EXERCISE DESCRIPTION: Look through the data below and return each line where "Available" appears.

SUPPLIED INFORMATION:
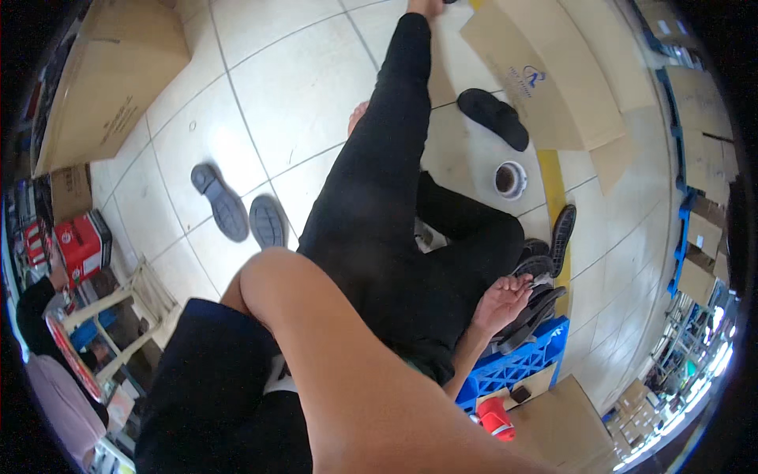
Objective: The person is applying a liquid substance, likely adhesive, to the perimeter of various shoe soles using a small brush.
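My right hand [504,304] is beside my bent knee, palm partly up. Its fingers are curled and the fingertips pinched together; whatever may be between them is too small to make out. Just beyond the fingertips lies a pile of dark shoe soles [534,265], with more dark shoe parts [533,320] on a blue plastic crate [513,367]. One dark sole [563,237] lies farther right on the yellow floor line. My bare left arm [332,340] bends at the elbow across the foreground, and its hand is outside the picture.
Two grey soles [229,209] lie on the tiled floor at left. A black slipper [493,118] and a white dish with brown contents [509,180] are ahead. Cardboard boxes [118,79] stand on both sides. Another person [63,387] is at far left.
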`<state>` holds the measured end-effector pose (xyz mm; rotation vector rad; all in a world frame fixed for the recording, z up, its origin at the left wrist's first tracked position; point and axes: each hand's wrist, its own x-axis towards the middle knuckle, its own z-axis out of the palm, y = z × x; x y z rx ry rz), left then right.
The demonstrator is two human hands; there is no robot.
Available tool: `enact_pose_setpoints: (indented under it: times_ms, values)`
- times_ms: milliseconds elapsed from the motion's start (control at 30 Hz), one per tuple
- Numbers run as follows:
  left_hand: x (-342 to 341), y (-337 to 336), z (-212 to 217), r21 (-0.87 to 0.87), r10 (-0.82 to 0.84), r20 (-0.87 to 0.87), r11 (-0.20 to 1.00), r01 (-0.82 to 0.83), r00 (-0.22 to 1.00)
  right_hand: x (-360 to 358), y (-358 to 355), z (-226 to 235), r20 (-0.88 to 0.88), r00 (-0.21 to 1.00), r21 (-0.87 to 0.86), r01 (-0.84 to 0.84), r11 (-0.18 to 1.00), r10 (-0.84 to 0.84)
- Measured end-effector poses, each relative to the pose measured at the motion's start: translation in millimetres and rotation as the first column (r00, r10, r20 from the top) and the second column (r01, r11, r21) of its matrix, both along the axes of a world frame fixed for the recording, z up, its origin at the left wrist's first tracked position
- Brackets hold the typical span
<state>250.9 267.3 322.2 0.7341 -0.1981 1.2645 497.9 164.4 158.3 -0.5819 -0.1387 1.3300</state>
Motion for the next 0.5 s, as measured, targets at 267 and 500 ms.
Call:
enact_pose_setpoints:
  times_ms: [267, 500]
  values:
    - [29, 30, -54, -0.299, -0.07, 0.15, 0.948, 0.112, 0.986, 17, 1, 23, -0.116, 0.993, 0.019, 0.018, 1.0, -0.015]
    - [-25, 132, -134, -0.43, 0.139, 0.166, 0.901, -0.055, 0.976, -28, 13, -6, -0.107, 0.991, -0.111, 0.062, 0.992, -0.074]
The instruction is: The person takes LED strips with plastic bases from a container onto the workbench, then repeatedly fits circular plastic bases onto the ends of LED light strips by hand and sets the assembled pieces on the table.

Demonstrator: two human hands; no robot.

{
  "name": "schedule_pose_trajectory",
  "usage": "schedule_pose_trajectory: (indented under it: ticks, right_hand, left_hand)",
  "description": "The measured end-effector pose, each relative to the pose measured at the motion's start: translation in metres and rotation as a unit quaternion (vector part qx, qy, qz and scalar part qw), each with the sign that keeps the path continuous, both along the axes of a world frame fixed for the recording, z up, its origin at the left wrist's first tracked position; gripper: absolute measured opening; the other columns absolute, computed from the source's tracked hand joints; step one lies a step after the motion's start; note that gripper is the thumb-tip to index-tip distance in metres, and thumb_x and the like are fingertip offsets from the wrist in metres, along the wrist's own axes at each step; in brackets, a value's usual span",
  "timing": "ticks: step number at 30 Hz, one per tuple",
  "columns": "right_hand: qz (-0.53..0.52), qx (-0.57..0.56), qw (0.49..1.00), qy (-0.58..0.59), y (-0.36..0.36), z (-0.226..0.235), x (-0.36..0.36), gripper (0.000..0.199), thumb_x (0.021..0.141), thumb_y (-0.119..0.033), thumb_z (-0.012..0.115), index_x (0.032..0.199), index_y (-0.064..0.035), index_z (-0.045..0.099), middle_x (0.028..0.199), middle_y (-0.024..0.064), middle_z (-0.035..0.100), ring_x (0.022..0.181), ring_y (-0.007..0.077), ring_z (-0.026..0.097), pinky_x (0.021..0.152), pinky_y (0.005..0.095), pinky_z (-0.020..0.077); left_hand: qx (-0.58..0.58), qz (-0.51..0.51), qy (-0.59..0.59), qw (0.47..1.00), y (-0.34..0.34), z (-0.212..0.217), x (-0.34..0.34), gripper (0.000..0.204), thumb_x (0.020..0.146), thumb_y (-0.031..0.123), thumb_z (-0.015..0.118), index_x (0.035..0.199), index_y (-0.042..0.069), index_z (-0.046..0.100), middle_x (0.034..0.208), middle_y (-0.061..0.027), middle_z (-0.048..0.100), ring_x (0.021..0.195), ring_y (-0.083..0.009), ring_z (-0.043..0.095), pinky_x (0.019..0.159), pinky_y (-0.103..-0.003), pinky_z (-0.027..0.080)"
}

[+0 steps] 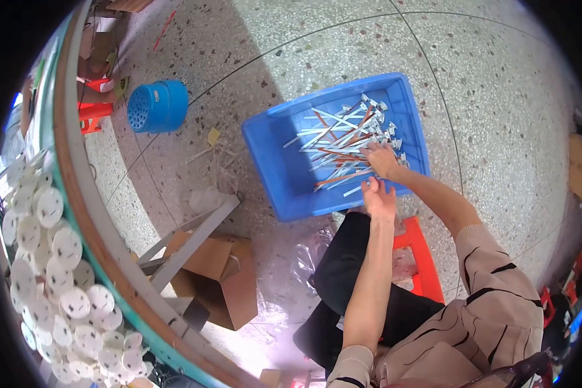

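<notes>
A blue plastic tub (275, 169) on the floor holds a loose pile of thin white and brown strips (339, 143), many with small whitish end pieces on the right. My right hand (381, 160) reaches over the tub's near right side, its fingers stretched and spread on the strips. Just nearer to me, my left hand (379, 199) is at the tub's near rim, palm turned up, with fingers loosely bent and apart. One white strip's end lies close to its fingertips. I see nothing plainly gripped in either hand; the undersides of the right fingers are hidden.
A blue perforated basket (158, 107) lies on the speckled floor at far left. An open cardboard box (223, 278) stands by the table leg, near clear plastic wrap (310, 255). White discs (61, 278) crowd the left table. A red stool (423, 265) is beneath me.
</notes>
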State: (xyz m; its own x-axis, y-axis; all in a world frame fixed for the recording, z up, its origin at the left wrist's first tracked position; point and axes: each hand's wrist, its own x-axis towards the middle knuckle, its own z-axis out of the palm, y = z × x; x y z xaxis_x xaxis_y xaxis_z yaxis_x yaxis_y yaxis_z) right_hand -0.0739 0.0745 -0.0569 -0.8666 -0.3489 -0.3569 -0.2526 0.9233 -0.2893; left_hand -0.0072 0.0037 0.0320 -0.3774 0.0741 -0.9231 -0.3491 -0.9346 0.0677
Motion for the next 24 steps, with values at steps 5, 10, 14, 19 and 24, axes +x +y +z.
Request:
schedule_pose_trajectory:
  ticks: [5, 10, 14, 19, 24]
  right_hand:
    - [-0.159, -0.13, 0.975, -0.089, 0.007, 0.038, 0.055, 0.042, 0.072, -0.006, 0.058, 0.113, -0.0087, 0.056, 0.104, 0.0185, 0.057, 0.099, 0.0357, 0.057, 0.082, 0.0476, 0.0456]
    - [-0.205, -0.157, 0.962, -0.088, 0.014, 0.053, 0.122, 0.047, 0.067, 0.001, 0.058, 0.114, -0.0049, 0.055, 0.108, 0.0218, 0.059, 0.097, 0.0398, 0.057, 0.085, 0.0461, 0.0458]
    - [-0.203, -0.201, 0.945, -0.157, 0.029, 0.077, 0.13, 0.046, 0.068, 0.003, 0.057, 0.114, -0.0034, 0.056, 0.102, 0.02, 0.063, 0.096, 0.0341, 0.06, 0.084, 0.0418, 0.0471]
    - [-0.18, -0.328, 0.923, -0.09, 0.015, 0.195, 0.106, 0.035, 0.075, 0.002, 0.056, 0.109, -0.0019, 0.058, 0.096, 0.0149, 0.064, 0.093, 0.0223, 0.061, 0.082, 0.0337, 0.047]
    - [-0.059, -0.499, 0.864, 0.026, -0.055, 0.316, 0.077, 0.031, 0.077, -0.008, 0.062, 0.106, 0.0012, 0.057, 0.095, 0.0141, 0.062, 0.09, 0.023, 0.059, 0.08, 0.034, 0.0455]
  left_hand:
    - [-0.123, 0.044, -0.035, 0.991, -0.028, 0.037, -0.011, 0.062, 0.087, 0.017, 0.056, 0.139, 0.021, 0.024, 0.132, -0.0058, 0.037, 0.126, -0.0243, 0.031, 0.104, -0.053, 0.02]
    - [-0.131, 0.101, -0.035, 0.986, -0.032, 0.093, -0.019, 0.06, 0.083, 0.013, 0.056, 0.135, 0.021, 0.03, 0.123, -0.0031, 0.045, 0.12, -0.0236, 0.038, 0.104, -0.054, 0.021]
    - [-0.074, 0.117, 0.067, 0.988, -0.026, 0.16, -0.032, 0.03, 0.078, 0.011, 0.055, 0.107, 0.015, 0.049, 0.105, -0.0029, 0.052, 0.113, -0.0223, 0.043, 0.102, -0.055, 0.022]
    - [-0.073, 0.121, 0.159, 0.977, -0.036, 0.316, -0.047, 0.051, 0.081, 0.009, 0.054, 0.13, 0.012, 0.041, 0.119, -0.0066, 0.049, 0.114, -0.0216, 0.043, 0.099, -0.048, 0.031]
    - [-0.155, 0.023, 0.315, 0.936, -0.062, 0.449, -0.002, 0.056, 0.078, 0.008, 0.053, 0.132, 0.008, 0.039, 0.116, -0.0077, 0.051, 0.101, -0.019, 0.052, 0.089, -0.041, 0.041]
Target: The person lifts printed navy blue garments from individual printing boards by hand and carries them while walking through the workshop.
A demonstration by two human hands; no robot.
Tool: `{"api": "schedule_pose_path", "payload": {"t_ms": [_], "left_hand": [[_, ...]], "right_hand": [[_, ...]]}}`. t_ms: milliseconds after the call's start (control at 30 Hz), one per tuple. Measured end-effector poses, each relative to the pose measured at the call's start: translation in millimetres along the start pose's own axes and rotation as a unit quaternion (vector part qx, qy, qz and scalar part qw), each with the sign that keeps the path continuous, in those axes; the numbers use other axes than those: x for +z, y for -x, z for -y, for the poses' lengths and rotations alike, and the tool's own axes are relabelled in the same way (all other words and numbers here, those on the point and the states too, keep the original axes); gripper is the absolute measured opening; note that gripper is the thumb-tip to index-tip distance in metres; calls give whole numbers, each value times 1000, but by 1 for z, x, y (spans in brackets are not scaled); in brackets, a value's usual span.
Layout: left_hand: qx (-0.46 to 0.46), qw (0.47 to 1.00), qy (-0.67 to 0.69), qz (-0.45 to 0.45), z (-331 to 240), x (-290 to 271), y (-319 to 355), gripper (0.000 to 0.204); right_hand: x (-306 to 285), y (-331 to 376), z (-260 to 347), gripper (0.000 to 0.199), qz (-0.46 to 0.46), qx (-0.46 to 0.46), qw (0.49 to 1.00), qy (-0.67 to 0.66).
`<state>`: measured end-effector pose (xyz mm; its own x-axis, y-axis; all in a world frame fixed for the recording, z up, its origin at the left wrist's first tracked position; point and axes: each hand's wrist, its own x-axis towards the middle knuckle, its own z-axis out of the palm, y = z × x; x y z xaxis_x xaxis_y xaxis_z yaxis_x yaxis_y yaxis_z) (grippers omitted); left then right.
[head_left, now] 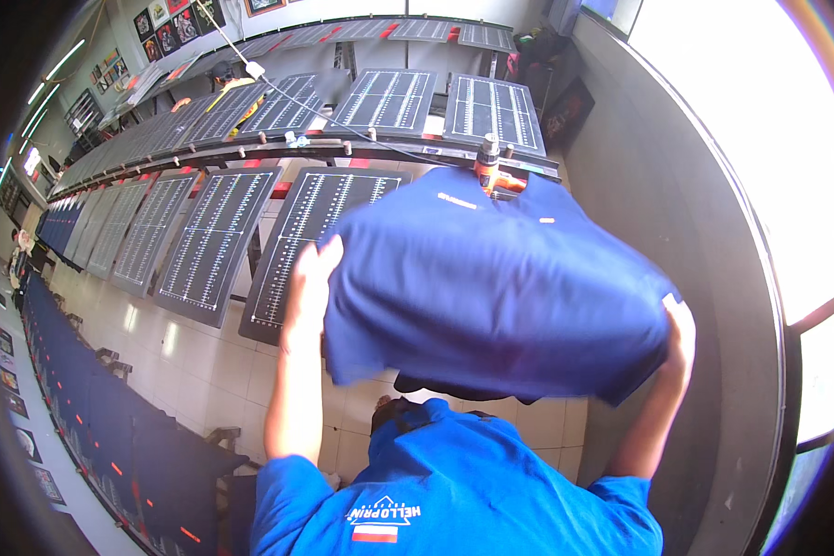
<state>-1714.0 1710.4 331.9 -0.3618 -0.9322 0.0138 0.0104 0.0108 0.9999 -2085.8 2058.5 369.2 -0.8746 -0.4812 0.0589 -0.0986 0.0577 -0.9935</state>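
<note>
Right out in front of the person's body there's a navy T-shirt [500, 287] hanging in mid-air, stretched wide between both hands. Left hand [313, 269] has its grip clamped on the shirt's left edge, and the right hand [680, 329] is pinching the right edge near the lower corner, so it's a two-sided hold. Left one is pretty washed out by the light, so don't ask me about each finger. Cloth is a bit blurry along the near hem, and there are small orange marks [457, 200] up by the far edge.

Just beyond that far edge sits an orange drill-like tool [489, 171], silver nose up, partly hidden by the shirt. Can't tell if the two touch. Some dark thing [463, 385] peeks out under the near hem too, no idea what.

Just left of the shirt is a black board [283, 269] with white ruled marks, partly covered by it, and more boards like it run off to the far left. Another row stands behind a dark rail [408, 148]. Over on the near left, a long line of navy garments [130, 435] lies along the tiled floor [204, 371]'s edge. Grey wall [658, 139] and bright window [741, 120] on the right.
</note>
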Motion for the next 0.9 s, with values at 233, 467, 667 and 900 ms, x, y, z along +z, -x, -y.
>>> {"api": "schedule_pose_path", "payload": {"t_ms": [233,467,667,900], "left_hand": [[-207,971,76,92,247,1,92,37],[-221,971,46,76,284,-15,132,38],[-150,895,-409,99,280,-3,138,31],[-41,985,-167,20,283,74,32,61]], "right_hand": [[-40,50,-230,41,72,254,964,-9],[-58,90,-259,32,105,293,945,-101],[-77,84,-316,44,120,329,921,169],[-2,-7,-346,84,114,262,958,19]]}}
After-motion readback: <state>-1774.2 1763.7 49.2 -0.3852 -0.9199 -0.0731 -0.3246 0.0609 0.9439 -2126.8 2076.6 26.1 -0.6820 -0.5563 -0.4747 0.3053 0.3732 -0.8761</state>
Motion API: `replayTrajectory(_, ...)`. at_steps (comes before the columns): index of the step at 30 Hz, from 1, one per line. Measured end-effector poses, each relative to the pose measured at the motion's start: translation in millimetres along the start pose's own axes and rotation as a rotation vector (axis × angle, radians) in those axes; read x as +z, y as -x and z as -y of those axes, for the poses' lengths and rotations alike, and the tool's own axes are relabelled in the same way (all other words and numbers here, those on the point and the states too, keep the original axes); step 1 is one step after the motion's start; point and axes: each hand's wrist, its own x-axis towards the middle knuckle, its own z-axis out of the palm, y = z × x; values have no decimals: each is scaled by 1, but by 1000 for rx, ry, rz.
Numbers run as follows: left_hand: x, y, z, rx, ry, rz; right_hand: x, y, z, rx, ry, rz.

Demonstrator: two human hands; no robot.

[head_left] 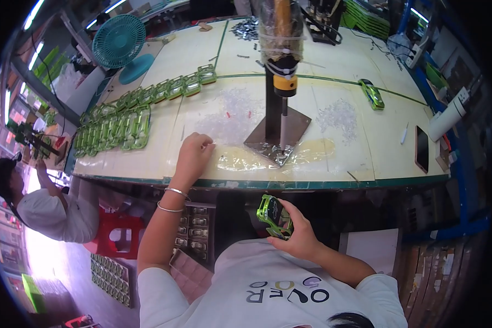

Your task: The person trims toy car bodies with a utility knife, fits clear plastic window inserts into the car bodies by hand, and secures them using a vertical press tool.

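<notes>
One green toy car [275,217] gripped in right hand [295,232]. Left hand [193,154] pinched shut on bench [147,158]. One more car [372,93] lies far right; many green shells [115,128] left.

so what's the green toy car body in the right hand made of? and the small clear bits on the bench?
Green toy car body: likely moulded plastic or plated metal, with glossy metallic-green sheen; can't tell which. Small clear bits: apparently transparent plastic, glinting and translucent, scattered ahead of the left hand on the bench.
</notes>
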Motion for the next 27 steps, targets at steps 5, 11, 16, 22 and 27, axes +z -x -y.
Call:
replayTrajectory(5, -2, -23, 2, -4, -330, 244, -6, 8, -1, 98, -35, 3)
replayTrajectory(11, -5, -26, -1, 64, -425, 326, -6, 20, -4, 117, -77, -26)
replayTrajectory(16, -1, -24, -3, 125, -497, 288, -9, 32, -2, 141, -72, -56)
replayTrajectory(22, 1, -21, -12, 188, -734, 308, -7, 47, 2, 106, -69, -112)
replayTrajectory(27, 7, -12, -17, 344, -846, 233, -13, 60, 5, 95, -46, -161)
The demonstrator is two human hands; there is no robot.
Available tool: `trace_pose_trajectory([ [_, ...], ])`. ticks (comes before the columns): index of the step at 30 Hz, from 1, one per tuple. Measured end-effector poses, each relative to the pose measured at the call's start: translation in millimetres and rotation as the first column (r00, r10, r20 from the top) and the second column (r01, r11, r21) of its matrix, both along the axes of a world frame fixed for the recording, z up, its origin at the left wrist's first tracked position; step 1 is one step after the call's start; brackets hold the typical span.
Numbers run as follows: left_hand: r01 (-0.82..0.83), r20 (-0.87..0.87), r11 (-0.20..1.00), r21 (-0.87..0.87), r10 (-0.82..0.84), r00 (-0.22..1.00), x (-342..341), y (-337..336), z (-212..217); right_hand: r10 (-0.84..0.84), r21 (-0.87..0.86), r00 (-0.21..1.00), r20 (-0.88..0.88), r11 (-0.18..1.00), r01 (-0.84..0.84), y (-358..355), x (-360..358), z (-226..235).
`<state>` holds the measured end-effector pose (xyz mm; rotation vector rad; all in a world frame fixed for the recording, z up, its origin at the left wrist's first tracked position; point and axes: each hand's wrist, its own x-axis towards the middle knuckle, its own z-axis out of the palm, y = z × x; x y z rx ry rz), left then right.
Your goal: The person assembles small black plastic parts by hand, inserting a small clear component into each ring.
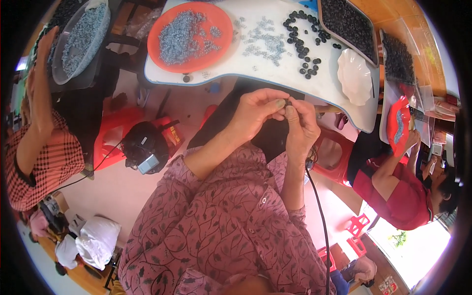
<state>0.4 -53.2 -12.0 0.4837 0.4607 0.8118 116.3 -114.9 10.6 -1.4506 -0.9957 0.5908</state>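
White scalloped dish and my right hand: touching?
Apart. The head view shows bare white tabletop and its blue edge between the right hand and the white scalloped dish.

The small dark piece [288, 103] is mostly covered by the fingertips of the left hand [258, 112] and right hand [303, 125]; its exact shape cannot be told. Dark trousers [216, 118] pass out of sight beneath the white surface [216, 66]. The top edge cuts off the tray [350, 46] of black pieces and a blue thing [309, 5] of unclear kind. Pale bits [265, 42] are too small to make out singly. The lower edge crops the patterned shirt [211, 211]. Background people [66, 253] at lower left are blurred.
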Motion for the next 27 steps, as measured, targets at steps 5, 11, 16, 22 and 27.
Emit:
trace_pose_trajectory([
  [5,0.008,0.04,0.999,-0.051,-0.006,0.999,-0.6,0.3,-1.6,-0.01,-0.004,0.999,0.037,1.0,0.01,-0.5,-2.0,1.5],
  [11,0.06,0.131,0.988,-0.143,-0.042,0.99,-2.3,2.9,-3.7,-0.035,0.025,0.994,-0.108,0.999,0.038,0.1,-2.0,-3.3],
  [16,0.054,0.124,0.985,-0.164,-0.033,0.992,-3.3,5.6,-1.6,-0.037,0.025,0.997,-0.073,0.999,0.039,3.6,-3.6,0.7],
  [22,0.042,0.111,0.988,-0.149,-0.026,0.993,-2.9,3.9,-1.4,-0.044,0.05,0.999,0.022,0.998,0.043,4.0,-6.0,4.6],
  [27,0.039,0.102,0.987,-0.156,-0.023,0.994,-1.9,1.9,-1.5,-0.061,0.022,0.991,0.122,0.998,0.059,3.6,-6.1,4.9],
])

ANSWER SPACE:
Available tool: `enact_pose_setpoints: (indented under it: times_ms, values)`
Available tool: `trace_pose_trajectory([ [_, ...], ])`. ticks (comes before the columns): index of the step at 30 Hz, from 1, one per tuple. Measured end-effector poses, each relative to the pose measured at the call's start: translation in millimetres and rotation as the first column (r00, r10, r20 from the top) and the second column (r01, r11, r21) of its matrix, both along the axes of a world frame fixed for the recording, z up, its origin at the left wrist's first tracked position; step 1 is one step after the call's start; brackets hold the typical span.

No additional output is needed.